WASHINGTON, December 19, 2016 — During an interview with The Bedford-Pound Ridge Record Review, a weekly newspaper near the Clintons’ retirement home in Chappaqua, former President Bill Clinton said that President-Elect Donald J. Trump “doesn’t know much” other than “how to get angry, white men to vote for him.”
The angry, white Chappaqua male added, one would “need to have a single-digit IQ not to recognize what was going on” regarding Russian cyber attacks on the Clinton campaign and the DNC. CIA leaks suggest—and Democrats widely believe—that Russian intelligence services released embarrassing emails that showed the Democratic Party rigged its candidate selection process, and that drew attention to Mrs. Clinton’s pay-for-play deals.
It allegedly did this to tilt the election to Donald Trump.
Among the embarrassing revelations was that Russia gained one-fifth of America’s uranium reserves shortly after Secretary of State Hillary Clinton’s angry white husband received $500,000 from a Russian bank for a single speech.
According to the New York Times, “Among the agencies that eventually signed off [on the uranium deal] was the State Department, then headed by Mr. Clinton’s wife, Hillary Rodham Clinton.”
If there is one angry, white male the media can get behind, it’s Bill Clinton. He and his angry white spouse thought the Russians were their partners. Madam Secretary had “presented [Russian Foreign Minister] Lavrov with a ‘reset’ button in 2009,” a gesture “meant to symbolize a new day of diplomacy between the two nations,” according to the Washington Times.
Soon after, Russia annexed the Crimea and gave support to rebel elements in Ukraine, where Russian-backed separatists shot down Malaysian Airlines Flight 17, killing its 298 passengers and crew.
In April, CNN reported that “two Russian fighter jets flew within 30 feet of the USS Donald Cook … the Russian action could have resulted in jets being shot down.”
Hillary Clinton’s reset with Russia, not to mention the Kremlin’s payoffs to her family and its foundation, clearly backfired.
A week before the presidential election, Abigail Tracy of Vanity Fair wondered, “Is Donald Trump a Manchurian Candidate?” Since then, not a day has gone by without a flurry of news stories from angry and predominantly white newsrooms claiming Russia swung the U.S. election to Trump.
Outgoing Democratic Senate Minority Leader Harry Reid—an angry white male in his own right—dashed off an angry letter accusing FBI Director James Comey of suppressing “explosive information about close ties and coordination between Donald Trump, his top advisors, and the Russian government.”
The Democratic Party’s feminist icon and her angry, white male of a husband got snookered by a nation famous for its chess players.
But the holiday season is a time even angry, white Clintons should count their blessings.
The FBI may have investigated Hillary for her illegal handing of classified government information, but they recommended that the Justice Department look the other way and not seek an indictment from a federal grand jury.

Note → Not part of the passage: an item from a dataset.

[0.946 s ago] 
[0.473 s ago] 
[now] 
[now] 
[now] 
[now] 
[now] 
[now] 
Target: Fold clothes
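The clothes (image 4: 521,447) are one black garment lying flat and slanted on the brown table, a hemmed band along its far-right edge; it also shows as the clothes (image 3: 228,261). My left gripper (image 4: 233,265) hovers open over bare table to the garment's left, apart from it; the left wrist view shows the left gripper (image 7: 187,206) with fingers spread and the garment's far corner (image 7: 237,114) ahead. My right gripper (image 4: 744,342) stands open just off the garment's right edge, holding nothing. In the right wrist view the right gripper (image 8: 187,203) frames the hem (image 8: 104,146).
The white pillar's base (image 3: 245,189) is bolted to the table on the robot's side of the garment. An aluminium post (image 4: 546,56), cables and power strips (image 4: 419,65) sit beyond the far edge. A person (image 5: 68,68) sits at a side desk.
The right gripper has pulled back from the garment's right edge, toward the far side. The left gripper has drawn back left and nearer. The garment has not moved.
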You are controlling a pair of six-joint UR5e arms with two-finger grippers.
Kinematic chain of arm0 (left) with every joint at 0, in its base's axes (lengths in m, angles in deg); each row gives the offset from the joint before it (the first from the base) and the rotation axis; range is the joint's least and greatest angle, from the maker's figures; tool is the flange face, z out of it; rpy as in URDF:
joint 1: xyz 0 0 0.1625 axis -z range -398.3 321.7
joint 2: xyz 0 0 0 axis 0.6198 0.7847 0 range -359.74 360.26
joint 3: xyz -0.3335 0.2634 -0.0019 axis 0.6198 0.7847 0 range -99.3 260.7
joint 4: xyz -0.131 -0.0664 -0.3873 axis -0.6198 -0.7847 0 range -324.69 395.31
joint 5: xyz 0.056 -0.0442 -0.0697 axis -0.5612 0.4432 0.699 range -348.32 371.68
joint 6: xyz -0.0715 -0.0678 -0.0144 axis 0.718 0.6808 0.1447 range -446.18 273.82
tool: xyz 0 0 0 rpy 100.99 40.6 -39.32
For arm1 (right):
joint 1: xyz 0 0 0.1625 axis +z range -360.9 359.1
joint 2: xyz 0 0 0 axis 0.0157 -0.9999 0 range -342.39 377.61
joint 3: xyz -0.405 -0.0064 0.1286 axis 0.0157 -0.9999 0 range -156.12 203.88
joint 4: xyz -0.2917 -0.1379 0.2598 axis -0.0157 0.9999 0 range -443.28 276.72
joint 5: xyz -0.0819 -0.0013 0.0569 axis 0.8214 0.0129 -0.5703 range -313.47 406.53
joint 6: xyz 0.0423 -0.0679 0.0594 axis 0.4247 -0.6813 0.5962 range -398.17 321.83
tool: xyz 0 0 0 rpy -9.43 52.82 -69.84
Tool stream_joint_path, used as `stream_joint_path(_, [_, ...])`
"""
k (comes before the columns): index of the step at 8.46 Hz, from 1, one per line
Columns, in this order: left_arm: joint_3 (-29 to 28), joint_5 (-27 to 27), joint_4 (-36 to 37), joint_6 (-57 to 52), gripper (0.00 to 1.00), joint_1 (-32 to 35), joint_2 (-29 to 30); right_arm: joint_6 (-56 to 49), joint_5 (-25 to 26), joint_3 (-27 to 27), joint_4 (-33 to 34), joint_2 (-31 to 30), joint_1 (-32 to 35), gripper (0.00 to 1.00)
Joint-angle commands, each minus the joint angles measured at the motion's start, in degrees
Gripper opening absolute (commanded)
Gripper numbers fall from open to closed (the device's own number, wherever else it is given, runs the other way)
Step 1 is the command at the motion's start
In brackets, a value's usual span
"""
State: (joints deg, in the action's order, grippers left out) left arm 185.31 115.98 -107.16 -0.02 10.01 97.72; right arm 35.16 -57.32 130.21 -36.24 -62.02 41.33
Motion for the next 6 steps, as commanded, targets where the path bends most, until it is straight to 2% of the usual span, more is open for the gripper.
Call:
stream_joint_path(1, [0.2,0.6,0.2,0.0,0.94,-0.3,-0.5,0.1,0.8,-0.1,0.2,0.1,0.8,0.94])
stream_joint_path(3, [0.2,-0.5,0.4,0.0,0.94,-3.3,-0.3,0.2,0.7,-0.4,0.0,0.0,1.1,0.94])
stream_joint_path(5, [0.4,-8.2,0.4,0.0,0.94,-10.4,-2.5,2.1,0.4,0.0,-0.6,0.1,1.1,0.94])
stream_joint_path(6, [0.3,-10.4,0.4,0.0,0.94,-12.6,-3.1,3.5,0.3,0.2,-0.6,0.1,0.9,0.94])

That’s a better deal than was given General David Petraeus, against whom FBI and Justice Department prosecutors recommended felony charges for allegedly providing classified information to his biographer.
There is an old Russian proverb that should reduce the ire of angry, white male Bill Clinton:
“Little thieves are hanged, but great ones escape.”
Cheer up Bill. You and your wife won’t have to pay for your crimes. So, have a merry Christmas and celebrate with a delicious White Russian.